Hello!
I am trying to write (and use) a model to estimate a latent class multinomial logit model for data obtained through conjoint experiments.
No existing models work quite the way that I want them to. At the end of the day I would like:
- A set of utilities for each latent class
- Membership probabilities for each individual for each class
- [Optionally] Coefficients on each individual-level variable that impact membership probabilities
I have attempted to write this model which is written below. It is certainly does not represent best practices — it doesn’t include proper priors on most of the parameters, for example.
The primary issue with this model is that NUTS sampling (calling rstan::sampling
) takes prohibitively long. I believe I waited about an hour and not even 200 samples were obtained with my dataset. I am able to get the model to “work” using optimizing
.
What I am looking for is help with the following:
- Helping to edit the model specification so that it can sample efficiently
- Helping to place priors on the parameters so that it can (a) sample efficiently and (b) give more reasonable results. If it is possible to promote sparsity on the class membership that would be a bonus.
Below the code, I’ve included a very simple R script to generate some dummy data to feed into the model.
Citation: I adapted most of the code below from Elea Feit’s hierarchical multinomial logit model — repository here
// latent class mnl model conjoint experiments
data {
int<lower=2> C; // number of alternatives (choices) in each scenario
int<lower=1> A; // number of attributes for each alternative
int<lower=1> R; // number of respondents
int<lower=2> K; // number of latent classes
int<lower=1> S; // number of choice tasks per respondent
int<lower=0> G; // number of respondent covariates
int<lower=1,upper=C> Y[R, S]; // observed choices
matrix[C, A] X[R, S]; // matrix of attributes for each choice task (design matrix)
matrix[G, R] Z; // vector of covariates for each respondent
}
parameters {
matrix[A, K] Beta; // class level utilities
matrix[K-1, R] Eta; // class membership values
matrix[K-1, G] Delta; // class prediction covariates
real<lower=0> sigma_class;
}
model {
matrix[K, R] memb_probs; // record the probability of each class for each respondent
// for each person in the database, we
for(r in 1:R) {
// compute their class membership probability
// to make this make sense, we have this intermediate value called "eta"

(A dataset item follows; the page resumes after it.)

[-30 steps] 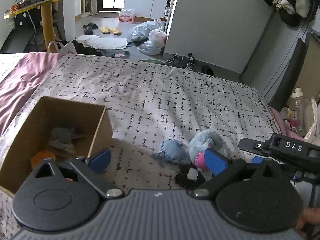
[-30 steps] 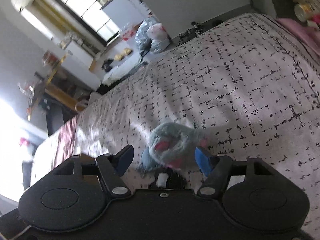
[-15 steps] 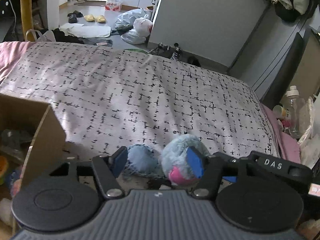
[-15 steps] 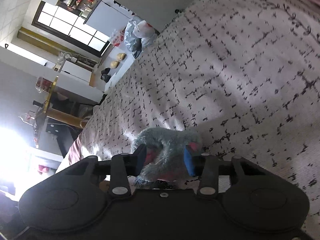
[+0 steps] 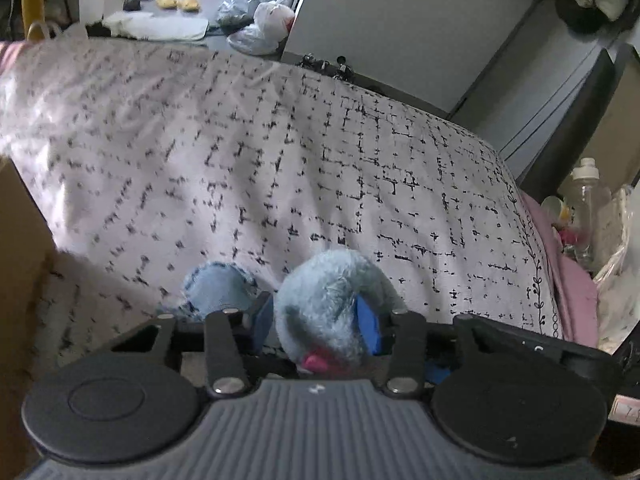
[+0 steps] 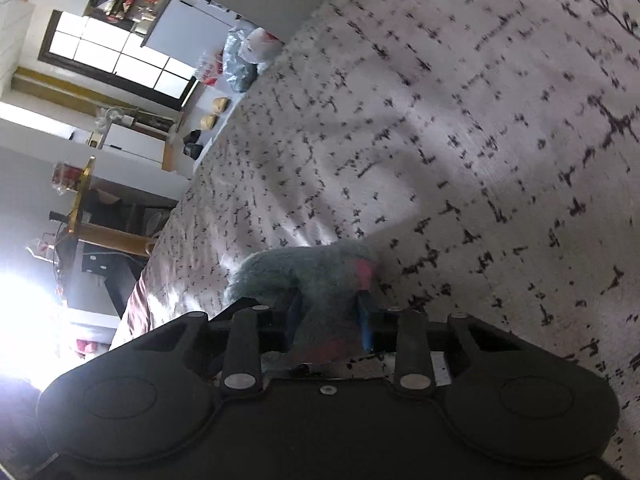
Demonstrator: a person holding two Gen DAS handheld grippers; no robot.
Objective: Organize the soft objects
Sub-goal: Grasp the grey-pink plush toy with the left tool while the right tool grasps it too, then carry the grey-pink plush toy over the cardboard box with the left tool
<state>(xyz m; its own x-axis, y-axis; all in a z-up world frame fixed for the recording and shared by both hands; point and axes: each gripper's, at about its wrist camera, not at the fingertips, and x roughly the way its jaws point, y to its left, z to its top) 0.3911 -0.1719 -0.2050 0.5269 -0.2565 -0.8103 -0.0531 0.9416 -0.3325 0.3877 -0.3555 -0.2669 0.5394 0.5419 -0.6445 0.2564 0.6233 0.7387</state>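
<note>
- Your left gripper (image 5: 316, 322) has just been closing, and its blue pads (image 5: 367, 322) now pinch the fluffy grey-blue plush toy (image 5: 332, 292) from both sides.
- Your right gripper (image 6: 330, 314) has just been closing too, and it is clamped on the same plush toy (image 6: 316, 276); the fur bulges out above its pads.
- In the left wrist view the right gripper's black body (image 5: 532, 346) sits just to the right of the left one, low against the bed.
- The plush toy lies on the bed (image 5: 280, 152), on a pale cover with black dashes, near its closer edge. A pink patch (image 6: 363, 270) shows on the toy.
- A flat pale-blue fabric piece (image 5: 218, 284) lies just left of the toy; you cannot tell whether it is part of it.
- A cardboard box (image 5: 18, 248) stands on the bed at the left edge of the left wrist view.
</note>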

// which can be anything, and then we use the softmax formula to actually
// get to the class membership
// the reason that its 1 to K-1 is that the numbers have to sum to 1
// so we let the values for 2+ be whatever but set the first one to 1
for(k in 1:(K-1)) {
Eta[k, r] ~ normal(dot_product(Z[, r], Delta[k, ]), sigma_class);
}
// the first class is a special case since its eta = 1
memb_probs[1, r] = 1/(1 + sum(exp(Eta[, r])));
// the rest of the classes have etas that are whatever
// and we compute the result of the softmax to give us their membership probs
for(k in 1:(K-1)) {
memb_probs[k+1, r] = exp(Eta[k, r]) / (1 + sum(exp(Eta[, r])));
}
// for each class
for(k in 1:K) {
// for each potential outcome
// we compute the likelihood of making the choice that they made
// weighted by the probability of being in that class
for(s in 1:S){
target += memb_probs[k, r] * categorical_logit_lpmf(Y[r,s] | X[r,s] * Beta[,k]);
}
}
}
}
And some R script to generate some dummy data and feed into the Stan
model. NB: on random data optimizing
fails very early, presumably because there is nothing to optimize. With real (which I, unfortunately, cannot share) data it actually does optimize but not very well.
library(MASS)
library(tidyverse)
library(rstan)
generate_lc_mnl_data <- function(
R = 100, # number of respondens
S = 12, # number of tasks/respondent
C = 3, # number of concepts/task
A = 30, # number of choice covariates (nattrs * nlevels)
K = 4, # number of classes,
G = 2 # number of respondent covariates
) {
Y <- array(sample(1:C, R*S, replace = T), dim=c(R, S))
X <- array(rnorm(R*S*C*A), dim=c(R, S, C, A))
Z <- array(rnorm(G*R), dim=c(G, R))
return(list(C=C, A=A, R=R, K=K, S=S, G=G, Y=Y, X=X, Z=Z))
}
standata <- generate_lc_mnl_data()
stanmodel <- stan_model("inst/models/lc-mnl.stan")
modelfit <- sampling(
stanmodel,
data = standata,
verbose = T
)